Family violence including any family violence order relating to the children or a member of the children’s family

  1. For the reasons given earlier when considering the need to protect the children from harm arising from exposure to family violence, I am satisfied that the father perpetrated family violence against the mother at the time of separation to which the children were exposed.  At least one of the children expressed her concern and fear arising from the father’s conduct to the Family Consultant and it can be inferred that this adversely affected each of the children.  For some time an ADVO was in place to protect the children from their father though this has since expired.

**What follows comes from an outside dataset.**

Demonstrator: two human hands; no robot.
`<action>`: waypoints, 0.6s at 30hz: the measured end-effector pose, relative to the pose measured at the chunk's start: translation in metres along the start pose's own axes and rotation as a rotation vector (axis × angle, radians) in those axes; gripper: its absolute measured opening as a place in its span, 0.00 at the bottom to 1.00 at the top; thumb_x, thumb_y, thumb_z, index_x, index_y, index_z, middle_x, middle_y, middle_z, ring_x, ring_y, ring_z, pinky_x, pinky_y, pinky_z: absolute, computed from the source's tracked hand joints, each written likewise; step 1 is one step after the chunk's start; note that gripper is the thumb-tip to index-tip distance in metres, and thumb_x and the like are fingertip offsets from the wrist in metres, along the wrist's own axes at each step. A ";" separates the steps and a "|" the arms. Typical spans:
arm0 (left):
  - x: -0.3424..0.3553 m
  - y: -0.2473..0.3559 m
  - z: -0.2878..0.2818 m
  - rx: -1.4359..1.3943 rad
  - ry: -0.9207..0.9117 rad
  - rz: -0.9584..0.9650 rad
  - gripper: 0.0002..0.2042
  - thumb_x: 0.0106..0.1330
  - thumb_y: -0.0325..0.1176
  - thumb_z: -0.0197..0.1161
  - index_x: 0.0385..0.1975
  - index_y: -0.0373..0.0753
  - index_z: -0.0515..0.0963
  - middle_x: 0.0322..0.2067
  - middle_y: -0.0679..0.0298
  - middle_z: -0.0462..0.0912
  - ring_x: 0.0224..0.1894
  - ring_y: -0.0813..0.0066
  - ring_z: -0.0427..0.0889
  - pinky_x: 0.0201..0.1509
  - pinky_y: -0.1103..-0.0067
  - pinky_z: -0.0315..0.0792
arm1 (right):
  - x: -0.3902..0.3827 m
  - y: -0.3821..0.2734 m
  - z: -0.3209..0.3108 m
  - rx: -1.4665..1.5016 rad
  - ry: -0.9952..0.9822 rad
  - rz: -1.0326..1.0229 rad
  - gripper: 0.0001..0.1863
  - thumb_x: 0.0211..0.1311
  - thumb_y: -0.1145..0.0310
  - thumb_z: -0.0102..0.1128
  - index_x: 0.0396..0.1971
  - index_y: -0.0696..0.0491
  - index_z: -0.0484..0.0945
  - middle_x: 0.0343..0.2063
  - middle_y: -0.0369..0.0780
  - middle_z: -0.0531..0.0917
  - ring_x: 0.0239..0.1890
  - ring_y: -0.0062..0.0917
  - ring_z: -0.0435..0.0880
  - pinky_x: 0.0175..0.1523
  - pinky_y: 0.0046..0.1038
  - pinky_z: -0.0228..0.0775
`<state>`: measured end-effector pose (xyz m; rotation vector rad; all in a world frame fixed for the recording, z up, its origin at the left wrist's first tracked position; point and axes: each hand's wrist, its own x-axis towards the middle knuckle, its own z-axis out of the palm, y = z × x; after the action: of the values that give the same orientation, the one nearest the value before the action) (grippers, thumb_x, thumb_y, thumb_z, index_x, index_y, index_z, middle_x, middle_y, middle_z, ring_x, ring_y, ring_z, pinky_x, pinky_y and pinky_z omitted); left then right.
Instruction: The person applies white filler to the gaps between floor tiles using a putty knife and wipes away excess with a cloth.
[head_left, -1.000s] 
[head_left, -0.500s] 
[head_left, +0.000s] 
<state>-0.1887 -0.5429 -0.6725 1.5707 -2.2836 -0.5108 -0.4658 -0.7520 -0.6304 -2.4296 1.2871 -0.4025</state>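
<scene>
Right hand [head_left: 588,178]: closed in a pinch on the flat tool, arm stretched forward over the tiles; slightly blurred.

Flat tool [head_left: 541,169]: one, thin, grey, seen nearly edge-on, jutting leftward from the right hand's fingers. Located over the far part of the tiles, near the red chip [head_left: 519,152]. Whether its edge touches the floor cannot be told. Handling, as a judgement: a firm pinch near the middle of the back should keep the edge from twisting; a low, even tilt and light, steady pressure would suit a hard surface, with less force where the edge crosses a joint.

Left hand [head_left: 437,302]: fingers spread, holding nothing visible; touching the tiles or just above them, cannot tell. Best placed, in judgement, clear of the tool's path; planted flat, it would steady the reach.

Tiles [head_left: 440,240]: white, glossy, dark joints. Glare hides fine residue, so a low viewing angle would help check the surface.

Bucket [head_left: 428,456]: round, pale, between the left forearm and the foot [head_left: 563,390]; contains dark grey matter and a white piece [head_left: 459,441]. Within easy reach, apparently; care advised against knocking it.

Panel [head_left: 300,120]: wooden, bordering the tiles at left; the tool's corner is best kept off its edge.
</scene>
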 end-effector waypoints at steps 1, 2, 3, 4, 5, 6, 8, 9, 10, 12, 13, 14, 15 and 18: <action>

Whether it would be preferable to make an order least likely to lead to the institution of further proceedings in relation to the children

  1. The orders proposed by the ICL and mother are highly unlikely to lead to the institution of further proceedings as they do not provide for the father to spend any time with the children. They do allow the father to contact the children through letters but these are proposed to be subject to vetting by the mother.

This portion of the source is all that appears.